IVR was performed concurrently as DEX-I in this study, which simplified the treatment process and reduced the treatment burden on patients. Patients in this study were admitted to the operating room less frequently when compared to alternate or sequential treatments. The mean number of co-injections during the follow-up period was 2.52 ± 0.58 in the naïve patients' group and 2.33 ± 0.55 in the refractory patients' group, which is lower than previously reported [39]. Retreatment occurred around every 4 months in either group, which is much longer than monthly injection.
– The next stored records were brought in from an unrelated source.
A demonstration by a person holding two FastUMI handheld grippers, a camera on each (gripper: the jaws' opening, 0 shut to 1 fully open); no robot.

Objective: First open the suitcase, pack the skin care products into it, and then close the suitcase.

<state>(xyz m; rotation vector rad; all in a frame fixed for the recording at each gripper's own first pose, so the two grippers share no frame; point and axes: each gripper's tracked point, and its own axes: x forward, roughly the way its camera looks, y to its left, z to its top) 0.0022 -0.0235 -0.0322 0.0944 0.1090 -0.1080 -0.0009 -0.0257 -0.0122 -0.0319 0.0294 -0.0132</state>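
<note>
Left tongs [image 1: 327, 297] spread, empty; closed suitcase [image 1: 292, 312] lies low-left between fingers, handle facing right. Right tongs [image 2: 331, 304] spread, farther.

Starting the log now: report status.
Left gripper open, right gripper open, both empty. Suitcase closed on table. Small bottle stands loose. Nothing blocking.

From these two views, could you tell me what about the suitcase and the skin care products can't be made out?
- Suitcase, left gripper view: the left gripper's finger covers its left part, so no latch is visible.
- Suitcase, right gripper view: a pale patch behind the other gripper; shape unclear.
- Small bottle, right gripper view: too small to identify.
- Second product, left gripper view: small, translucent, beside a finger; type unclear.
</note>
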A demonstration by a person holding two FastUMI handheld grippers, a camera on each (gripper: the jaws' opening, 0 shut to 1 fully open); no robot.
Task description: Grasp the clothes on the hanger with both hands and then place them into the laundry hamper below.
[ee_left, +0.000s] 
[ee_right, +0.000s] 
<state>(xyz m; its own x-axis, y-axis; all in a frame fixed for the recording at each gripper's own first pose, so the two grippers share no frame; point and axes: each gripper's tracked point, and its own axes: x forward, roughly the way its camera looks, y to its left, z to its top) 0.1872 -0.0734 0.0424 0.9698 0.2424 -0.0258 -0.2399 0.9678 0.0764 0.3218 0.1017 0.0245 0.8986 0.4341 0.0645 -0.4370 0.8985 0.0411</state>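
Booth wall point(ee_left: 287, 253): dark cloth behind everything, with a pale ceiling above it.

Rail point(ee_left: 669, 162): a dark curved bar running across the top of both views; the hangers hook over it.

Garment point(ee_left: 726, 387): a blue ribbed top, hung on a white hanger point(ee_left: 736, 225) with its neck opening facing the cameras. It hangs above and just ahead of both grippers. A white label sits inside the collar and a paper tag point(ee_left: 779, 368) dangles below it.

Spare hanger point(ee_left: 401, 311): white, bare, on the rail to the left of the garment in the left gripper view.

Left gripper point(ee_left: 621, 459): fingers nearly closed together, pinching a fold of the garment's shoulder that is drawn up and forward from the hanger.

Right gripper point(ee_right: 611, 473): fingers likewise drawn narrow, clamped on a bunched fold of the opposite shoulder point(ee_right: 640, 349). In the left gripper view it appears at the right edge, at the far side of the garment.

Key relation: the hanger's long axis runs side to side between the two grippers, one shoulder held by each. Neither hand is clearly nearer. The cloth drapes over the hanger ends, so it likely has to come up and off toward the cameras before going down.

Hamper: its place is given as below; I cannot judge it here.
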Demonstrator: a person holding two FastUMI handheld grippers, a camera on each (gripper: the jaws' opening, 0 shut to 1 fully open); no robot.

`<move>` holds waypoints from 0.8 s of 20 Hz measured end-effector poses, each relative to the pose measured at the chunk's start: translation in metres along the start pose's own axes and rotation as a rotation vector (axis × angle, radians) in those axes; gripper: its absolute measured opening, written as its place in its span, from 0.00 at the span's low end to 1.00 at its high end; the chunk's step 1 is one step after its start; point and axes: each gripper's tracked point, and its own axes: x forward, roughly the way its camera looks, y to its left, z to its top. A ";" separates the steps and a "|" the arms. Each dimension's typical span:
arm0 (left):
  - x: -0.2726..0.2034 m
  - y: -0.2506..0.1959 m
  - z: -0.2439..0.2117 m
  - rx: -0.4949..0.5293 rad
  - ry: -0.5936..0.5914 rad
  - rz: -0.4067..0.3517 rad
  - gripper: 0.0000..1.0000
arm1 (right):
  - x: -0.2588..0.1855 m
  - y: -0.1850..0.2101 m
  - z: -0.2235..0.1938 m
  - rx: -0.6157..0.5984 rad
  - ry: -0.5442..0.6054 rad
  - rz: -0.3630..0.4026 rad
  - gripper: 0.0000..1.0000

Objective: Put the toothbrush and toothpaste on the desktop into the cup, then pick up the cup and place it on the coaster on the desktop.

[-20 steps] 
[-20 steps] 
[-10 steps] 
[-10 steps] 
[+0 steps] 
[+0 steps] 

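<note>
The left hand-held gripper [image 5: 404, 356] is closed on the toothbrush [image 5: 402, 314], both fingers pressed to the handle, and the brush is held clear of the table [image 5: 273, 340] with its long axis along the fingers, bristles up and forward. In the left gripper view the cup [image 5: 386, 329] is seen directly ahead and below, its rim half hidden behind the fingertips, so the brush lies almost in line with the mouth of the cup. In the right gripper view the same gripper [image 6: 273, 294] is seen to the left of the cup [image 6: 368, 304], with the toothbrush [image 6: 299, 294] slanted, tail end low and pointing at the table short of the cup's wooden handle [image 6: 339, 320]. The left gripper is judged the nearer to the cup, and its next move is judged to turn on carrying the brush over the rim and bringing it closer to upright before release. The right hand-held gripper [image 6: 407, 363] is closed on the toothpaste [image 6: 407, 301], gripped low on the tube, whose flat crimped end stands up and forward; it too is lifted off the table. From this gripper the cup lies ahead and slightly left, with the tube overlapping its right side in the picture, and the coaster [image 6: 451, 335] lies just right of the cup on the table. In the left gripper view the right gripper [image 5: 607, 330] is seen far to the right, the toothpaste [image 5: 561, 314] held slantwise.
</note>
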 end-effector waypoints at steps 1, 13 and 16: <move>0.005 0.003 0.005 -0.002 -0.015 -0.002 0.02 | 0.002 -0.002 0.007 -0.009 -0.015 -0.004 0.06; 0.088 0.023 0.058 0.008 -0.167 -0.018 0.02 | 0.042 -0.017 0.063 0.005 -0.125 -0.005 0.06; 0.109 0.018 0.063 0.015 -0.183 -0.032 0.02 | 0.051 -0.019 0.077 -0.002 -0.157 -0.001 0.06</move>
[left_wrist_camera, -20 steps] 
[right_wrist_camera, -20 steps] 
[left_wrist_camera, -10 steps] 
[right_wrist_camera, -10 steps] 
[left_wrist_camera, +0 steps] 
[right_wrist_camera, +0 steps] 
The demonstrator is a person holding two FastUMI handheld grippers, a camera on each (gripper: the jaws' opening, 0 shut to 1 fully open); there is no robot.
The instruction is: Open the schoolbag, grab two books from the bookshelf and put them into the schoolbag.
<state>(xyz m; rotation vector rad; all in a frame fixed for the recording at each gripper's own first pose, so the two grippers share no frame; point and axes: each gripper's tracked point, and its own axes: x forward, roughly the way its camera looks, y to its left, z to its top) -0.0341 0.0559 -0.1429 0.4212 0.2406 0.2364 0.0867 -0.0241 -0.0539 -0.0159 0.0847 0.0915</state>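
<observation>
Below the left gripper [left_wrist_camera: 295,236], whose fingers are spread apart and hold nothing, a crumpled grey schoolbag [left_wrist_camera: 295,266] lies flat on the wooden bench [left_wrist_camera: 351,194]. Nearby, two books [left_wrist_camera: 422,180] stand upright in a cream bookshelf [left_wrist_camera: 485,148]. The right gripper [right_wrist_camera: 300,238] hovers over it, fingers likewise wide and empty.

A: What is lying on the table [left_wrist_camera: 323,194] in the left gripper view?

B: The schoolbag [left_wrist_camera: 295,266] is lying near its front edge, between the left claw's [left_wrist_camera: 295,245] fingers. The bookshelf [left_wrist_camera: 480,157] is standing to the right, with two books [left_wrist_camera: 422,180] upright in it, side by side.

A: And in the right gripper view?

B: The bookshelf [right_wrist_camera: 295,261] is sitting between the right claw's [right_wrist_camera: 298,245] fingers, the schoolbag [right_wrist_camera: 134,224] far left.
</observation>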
Approximately 42% of patients, according to previous reports, expect to reduce the number of injections while maintaining efficacy [40]. The reduction in the number of injections in this study, compared to the refractory patients' group, not only reduced the incidence of injection-related complications such as vitreous hemorrhage and retinal detachment objectively but also reduced the financial burden on patients in the context of the Covid-19 pneumonia epidemic.
The most common side effects of DEX-I treatment were increased IOP and cataract risk [16]. This study also demonstrated that the initial combination treatment was safe, with cataract and high IOP side effects roughly comparable to previously reported results [22]. In this study, IOP elevation was generally moderate, and no patients required surgery to control IOP. The small sample size is the study's main limitation, and longer follow-up clinical studies with larger sample sizes are expected in the future.